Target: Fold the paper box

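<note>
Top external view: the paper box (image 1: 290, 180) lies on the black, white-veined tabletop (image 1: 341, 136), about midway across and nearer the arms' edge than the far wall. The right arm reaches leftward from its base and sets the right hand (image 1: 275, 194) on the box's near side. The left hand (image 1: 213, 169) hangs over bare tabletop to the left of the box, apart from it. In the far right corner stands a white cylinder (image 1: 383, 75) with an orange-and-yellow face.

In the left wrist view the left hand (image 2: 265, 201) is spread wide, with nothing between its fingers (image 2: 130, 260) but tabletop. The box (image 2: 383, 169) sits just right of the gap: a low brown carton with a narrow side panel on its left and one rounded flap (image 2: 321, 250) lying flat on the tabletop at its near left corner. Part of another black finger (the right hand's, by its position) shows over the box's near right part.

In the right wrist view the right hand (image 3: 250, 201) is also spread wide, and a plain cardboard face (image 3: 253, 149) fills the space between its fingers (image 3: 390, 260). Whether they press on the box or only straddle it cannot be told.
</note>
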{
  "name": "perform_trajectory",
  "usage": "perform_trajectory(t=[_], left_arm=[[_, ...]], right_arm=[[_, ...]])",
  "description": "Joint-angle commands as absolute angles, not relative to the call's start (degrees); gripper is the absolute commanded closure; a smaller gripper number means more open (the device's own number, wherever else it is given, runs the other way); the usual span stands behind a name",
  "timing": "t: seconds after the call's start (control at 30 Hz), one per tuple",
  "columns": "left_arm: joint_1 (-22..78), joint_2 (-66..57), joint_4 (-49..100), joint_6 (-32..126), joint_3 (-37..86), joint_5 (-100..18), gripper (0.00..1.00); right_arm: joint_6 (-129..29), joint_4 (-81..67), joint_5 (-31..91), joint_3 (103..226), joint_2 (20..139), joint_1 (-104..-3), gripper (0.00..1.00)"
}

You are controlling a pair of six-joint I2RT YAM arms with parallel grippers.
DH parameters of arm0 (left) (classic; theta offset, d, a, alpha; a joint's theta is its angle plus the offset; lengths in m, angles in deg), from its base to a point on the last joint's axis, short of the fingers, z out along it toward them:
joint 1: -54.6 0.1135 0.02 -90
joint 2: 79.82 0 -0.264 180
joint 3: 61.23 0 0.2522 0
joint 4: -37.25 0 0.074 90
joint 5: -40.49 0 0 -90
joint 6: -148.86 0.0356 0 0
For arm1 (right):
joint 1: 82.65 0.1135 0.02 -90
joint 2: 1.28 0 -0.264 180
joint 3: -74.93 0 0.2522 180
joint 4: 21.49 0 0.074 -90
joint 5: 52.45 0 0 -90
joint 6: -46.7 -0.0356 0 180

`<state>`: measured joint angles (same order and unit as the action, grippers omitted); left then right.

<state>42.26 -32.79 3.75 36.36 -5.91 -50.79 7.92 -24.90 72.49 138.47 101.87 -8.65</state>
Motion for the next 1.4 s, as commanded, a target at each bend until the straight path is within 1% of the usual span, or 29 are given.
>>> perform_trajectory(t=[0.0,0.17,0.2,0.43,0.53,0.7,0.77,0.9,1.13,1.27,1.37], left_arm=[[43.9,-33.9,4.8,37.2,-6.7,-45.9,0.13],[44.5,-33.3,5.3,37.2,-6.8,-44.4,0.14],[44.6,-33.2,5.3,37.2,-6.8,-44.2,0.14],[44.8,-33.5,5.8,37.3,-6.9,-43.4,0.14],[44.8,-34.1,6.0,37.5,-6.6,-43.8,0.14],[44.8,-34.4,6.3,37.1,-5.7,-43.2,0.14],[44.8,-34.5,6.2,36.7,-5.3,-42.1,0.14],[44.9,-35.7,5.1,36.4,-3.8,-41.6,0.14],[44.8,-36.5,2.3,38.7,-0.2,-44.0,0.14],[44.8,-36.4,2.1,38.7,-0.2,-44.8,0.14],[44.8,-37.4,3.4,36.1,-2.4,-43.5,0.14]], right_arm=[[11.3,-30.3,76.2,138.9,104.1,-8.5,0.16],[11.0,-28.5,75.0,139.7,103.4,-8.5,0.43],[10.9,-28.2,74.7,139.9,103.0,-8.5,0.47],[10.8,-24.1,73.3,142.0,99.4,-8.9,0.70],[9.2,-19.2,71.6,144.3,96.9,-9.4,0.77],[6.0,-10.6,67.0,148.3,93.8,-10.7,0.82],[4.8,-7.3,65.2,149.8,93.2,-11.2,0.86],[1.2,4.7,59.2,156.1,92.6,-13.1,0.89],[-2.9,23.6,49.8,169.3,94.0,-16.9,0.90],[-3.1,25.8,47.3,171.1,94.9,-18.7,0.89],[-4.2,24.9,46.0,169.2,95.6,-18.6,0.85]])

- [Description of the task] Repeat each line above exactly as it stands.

- [Finished task]
Target: Fold the paper box

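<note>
Top external view: the paper box (image 1: 290, 180) lies on the black, white-veined tabletop (image 1: 341, 136), about midway across and nearer the arms' edge than the far wall. The right arm reaches leftward from its base and sets the right hand (image 1: 275, 194) on the box's near side. The left hand (image 1: 213, 169) hangs over bare tabletop to the left of the box, apart from it. In the far right corner stands a white cylinder (image 1: 383, 75) with an orange-and-yellow face.

In the left wrist view the left hand (image 2: 265, 201) is spread wide, with nothing between its fingers (image 2: 130, 260) but tabletop. The box (image 2: 383, 169) sits just right of the gap: a low brown carton with a narrow side panel on its left and one rounded flap (image 2: 321, 250) lying flat on the tabletop at its near left corner. Part of another black finger (the right hand's, by its position) shows over the box's near right part.

In the right wrist view the right hand (image 3: 250, 201) is also spread wide, and a plain cardboard face (image 3: 253, 149) fills the space between its fingers (image 3: 390, 260). Whether they press on the box or only straddle it cannot be told.
</note>
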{
  "name": "perform_trajectory",
  "usage": "perform_trajectory(t=[_], left_arm=[[_, ...]], right_arm=[[_, ...]])",
  "description": "Joint-angle commands as absolute angles, not relative to the call's start (degrees); gripper is the absolute commanded closure; a smaller gripper number means more open (the device's own number, wherever else it is given, runs the other way); the usual span stands behind a name",
  "timing": "t: seconds after the call's start (control at 30 Hz), one per tuple",
  "columns": "left_arm: joint_1 (-22..78), joint_2 (-66..57), joint_4 (-49..100), joint_6 (-32..126), joint_3 (-37..86), joint_5 (-100..18), gripper (0.00..1.00); right_arm: joint_6 (-129..29), joint_4 (-81..67), joint_5 (-31..91), joint_3 (103..226), joint_2 (20..139), joint_1 (-104..-3), gripper (0.00..1.00)"
}

You are controlling a pair of six-joint I2RT YAM arms with parallel grippers.
DH parameters of arm0 (left) (classic; theta offset, d, a, alpha; a joint's theta is its angle plus the offset; lengths in m, angles in deg), from its base to a point on the last joint's axis, short of the fingers, z out along it toward them:
joint 1: -54.6 0.1135 0.02 -90
joint 2: 79.82 0 -0.264 180
joint 3: 61.23 0 0.2522 0
joint 4: -37.25 0 0.074 90
joint 5: -40.49 0 0 -90
joint 6: -148.86 0.0356 0 0
For arm1 (right):
joint 1: 82.65 0.1135 0.02 -90
joint 2: 1.28 0 -0.264 180
joint 3: -74.93 0 0.2522 180
joint 4: 21.49 0 0.074 -90
joint 5: 52.45 0 0 -90
joint 6: -46.7 -0.0356 0 180

`<state>`: measured joint angles (same order and unit as the action, grippers omitted); left then right.

<state>42.26 -32.79 3.75 36.36 -5.91 -50.79 7.92 -24.90 72.49 138.47 101.87 -8.65</state>
Motion for the next 1.4 s, as commanded, a target at each bend until the straight path is within 1% of the usual span, or 29 are given.
>>> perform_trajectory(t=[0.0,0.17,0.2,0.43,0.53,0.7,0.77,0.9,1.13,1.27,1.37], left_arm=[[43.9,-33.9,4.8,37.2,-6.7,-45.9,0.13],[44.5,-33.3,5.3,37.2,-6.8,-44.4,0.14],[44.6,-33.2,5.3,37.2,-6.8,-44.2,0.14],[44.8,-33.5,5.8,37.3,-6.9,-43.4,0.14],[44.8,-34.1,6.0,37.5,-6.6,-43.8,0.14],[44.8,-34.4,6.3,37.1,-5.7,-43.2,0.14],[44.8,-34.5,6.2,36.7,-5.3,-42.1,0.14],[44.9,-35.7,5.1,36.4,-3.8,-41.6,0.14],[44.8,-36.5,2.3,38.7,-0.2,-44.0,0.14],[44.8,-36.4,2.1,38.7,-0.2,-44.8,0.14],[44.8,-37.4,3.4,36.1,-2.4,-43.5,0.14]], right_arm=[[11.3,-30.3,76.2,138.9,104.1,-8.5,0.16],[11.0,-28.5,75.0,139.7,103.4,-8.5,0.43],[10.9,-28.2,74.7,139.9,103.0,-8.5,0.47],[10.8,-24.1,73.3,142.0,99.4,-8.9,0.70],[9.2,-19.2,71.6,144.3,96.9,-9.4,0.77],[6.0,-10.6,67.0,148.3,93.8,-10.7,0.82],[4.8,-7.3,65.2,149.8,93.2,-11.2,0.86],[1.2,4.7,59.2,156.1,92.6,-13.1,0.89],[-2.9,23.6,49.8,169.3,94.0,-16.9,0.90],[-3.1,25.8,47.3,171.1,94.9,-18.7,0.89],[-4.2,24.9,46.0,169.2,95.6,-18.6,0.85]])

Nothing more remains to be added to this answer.